Run through the records and show each line that includes the string "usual".

◆ Given records
▬▬▬

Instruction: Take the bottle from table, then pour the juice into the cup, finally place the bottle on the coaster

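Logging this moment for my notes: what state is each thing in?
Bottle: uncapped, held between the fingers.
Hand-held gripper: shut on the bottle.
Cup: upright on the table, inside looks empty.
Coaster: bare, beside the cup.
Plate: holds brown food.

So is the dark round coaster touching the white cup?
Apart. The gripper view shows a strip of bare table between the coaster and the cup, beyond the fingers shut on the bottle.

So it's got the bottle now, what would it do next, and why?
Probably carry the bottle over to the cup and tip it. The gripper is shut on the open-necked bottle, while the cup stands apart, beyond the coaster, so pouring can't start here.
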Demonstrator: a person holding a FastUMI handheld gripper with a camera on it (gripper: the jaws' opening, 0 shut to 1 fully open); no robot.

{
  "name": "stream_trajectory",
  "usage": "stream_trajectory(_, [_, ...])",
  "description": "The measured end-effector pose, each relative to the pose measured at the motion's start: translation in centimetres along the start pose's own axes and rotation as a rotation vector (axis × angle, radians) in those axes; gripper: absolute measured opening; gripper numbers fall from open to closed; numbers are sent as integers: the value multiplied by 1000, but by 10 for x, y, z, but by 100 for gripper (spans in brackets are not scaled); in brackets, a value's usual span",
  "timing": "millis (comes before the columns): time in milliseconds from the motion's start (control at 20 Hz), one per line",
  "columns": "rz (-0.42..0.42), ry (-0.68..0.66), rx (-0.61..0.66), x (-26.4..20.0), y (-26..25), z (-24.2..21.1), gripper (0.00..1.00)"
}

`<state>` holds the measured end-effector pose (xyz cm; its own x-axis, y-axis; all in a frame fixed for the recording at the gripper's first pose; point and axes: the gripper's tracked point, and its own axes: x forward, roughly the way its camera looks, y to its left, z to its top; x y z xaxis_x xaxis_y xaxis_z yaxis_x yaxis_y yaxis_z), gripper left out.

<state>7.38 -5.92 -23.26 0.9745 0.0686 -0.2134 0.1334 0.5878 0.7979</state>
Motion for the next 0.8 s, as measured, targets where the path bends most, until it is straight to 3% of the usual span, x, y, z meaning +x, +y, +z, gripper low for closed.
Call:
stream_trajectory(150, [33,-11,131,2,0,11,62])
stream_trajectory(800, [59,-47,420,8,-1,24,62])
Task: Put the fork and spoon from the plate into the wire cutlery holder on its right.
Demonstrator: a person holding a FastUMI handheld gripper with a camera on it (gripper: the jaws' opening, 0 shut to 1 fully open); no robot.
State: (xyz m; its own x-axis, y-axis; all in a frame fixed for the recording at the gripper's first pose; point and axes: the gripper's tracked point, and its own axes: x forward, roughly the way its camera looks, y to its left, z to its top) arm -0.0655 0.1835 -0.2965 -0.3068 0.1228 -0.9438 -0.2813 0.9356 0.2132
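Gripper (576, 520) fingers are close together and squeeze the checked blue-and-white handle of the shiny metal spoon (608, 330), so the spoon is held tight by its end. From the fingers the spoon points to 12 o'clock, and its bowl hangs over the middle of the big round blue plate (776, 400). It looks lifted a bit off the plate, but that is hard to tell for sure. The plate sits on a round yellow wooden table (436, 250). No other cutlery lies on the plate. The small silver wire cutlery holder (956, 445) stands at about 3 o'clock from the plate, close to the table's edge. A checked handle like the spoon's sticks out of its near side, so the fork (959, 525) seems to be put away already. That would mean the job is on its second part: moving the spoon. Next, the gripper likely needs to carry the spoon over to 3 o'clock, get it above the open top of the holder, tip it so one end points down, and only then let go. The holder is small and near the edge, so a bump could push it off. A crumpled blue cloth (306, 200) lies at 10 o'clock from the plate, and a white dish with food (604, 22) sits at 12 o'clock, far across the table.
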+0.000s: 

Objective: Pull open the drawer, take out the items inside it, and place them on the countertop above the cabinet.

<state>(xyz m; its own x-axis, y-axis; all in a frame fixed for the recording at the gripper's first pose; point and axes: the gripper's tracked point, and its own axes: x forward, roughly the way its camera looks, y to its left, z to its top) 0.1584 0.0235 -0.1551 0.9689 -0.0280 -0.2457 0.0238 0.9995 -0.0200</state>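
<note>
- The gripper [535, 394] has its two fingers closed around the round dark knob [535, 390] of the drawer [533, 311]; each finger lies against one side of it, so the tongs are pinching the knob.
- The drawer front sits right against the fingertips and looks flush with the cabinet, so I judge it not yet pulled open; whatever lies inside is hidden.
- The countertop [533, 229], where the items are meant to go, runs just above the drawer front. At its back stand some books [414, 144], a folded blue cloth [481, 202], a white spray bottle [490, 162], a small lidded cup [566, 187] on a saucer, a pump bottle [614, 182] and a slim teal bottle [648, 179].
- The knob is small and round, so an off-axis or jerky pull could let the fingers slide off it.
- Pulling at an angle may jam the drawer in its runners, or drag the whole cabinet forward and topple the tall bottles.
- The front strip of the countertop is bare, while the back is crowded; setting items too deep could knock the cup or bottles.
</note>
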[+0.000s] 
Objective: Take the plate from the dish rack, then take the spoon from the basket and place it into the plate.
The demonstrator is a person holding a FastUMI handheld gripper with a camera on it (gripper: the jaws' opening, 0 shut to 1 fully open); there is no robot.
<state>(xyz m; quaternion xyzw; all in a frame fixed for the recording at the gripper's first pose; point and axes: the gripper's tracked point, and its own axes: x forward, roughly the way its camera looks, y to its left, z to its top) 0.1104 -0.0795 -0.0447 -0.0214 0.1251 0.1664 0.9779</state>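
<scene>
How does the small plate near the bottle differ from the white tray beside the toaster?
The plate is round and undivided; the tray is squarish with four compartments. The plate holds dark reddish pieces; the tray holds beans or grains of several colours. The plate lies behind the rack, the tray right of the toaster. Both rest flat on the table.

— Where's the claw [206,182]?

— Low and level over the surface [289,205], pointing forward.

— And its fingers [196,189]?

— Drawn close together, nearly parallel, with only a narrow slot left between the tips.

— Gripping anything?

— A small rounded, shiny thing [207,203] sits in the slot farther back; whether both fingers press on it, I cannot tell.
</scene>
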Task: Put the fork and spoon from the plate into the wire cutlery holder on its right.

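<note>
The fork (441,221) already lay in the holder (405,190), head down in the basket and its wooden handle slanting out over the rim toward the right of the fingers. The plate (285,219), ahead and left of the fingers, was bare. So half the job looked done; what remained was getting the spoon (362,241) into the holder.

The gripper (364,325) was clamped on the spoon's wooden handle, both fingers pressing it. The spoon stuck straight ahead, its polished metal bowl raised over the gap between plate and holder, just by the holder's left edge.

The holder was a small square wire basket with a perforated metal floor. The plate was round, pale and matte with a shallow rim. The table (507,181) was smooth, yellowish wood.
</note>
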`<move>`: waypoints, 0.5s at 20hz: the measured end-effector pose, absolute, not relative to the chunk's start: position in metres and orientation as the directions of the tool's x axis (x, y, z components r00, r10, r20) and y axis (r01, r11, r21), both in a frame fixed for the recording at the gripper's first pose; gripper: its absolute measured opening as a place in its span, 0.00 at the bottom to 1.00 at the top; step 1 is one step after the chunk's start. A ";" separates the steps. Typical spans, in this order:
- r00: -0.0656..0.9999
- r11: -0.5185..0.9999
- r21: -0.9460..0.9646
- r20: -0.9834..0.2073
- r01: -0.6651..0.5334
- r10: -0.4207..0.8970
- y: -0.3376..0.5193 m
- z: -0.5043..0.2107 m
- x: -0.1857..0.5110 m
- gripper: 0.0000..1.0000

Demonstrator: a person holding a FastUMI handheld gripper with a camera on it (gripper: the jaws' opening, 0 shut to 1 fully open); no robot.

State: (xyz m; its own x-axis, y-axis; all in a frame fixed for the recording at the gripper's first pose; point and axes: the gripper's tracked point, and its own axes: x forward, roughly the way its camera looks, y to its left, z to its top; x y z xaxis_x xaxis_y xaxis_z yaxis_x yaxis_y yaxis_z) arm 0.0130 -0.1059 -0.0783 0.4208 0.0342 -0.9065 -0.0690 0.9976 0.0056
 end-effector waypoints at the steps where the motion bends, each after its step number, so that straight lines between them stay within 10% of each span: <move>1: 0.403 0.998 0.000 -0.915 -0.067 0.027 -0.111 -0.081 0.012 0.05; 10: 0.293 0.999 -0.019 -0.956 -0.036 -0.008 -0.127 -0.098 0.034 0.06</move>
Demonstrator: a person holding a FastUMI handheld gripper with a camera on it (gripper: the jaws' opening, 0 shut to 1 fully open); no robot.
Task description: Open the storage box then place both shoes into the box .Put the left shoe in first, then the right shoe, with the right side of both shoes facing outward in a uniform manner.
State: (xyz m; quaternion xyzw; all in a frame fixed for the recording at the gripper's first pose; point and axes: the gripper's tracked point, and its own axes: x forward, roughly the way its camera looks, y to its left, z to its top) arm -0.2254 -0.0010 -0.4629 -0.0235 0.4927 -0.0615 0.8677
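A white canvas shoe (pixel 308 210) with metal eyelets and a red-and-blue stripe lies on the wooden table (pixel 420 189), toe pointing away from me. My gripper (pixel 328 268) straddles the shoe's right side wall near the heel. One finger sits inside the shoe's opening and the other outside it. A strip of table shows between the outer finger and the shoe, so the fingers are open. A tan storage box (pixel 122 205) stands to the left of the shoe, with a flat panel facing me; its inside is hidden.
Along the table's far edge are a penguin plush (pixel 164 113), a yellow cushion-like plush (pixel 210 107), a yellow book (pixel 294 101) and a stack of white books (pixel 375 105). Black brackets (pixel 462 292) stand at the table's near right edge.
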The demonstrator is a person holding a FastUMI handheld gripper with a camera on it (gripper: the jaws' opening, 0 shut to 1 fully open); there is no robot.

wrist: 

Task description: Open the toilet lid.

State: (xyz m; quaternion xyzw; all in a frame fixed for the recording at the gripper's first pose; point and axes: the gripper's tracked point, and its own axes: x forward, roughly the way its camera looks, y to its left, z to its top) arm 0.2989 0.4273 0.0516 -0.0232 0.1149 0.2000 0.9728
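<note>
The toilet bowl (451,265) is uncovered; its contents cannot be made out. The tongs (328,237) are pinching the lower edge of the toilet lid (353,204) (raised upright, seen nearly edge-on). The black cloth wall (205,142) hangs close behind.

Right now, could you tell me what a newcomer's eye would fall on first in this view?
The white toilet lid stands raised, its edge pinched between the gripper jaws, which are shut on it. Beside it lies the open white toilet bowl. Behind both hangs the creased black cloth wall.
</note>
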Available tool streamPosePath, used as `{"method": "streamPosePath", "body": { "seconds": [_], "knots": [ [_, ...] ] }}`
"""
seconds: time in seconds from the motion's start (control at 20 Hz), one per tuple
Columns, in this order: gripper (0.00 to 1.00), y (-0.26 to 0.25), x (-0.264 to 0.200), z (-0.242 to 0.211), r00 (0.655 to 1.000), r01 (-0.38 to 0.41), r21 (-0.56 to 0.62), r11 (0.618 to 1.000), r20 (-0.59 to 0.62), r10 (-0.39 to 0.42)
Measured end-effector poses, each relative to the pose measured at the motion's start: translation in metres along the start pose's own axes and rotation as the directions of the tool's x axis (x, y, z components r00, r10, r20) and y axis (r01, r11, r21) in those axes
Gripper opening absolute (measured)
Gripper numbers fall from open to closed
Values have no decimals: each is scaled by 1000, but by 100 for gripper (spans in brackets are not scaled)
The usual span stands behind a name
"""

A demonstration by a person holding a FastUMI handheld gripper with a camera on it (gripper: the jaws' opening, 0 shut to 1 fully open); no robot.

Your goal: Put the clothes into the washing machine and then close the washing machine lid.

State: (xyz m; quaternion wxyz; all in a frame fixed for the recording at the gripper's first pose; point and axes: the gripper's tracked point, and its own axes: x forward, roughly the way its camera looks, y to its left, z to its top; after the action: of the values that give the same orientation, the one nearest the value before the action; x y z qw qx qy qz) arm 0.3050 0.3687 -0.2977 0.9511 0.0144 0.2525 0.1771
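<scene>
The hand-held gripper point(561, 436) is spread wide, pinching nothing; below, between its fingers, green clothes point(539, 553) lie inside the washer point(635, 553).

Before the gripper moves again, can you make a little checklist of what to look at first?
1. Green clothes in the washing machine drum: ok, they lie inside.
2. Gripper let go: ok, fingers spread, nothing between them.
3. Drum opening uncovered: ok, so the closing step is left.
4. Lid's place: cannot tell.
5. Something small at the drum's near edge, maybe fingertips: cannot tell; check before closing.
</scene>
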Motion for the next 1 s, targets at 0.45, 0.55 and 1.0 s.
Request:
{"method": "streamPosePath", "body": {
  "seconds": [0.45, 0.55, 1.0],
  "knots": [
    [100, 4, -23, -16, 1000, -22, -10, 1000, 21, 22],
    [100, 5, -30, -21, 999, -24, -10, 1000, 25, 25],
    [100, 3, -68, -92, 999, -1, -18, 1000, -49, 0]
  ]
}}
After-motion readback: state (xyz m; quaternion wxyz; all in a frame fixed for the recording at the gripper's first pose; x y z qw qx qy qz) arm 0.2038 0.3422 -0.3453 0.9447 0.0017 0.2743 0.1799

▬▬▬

◆ Result of this task
  "description": "The measured end-effector pose, each relative to the pose measured at the motion's start: translation in centimetres along the start pose's own axes and rotation as a rotation vector (axis × angle, radians) in those axes; gripper: absolute measured opening; gripper numbers fall from open to closed; numbers are sent as integers: the value multiplied by 1000, but by 10 for x, y, z, but by 100 for gripper (spans in brackets are not scaled); in brackets, a value's usual span",
Motion for the next 0.8 s, as measured, targets where the path bends most, until it is straight to 3% of the usual span, x, y, z meaning +x, +y, +z, gripper low for closed.
The usual span stands behind a name

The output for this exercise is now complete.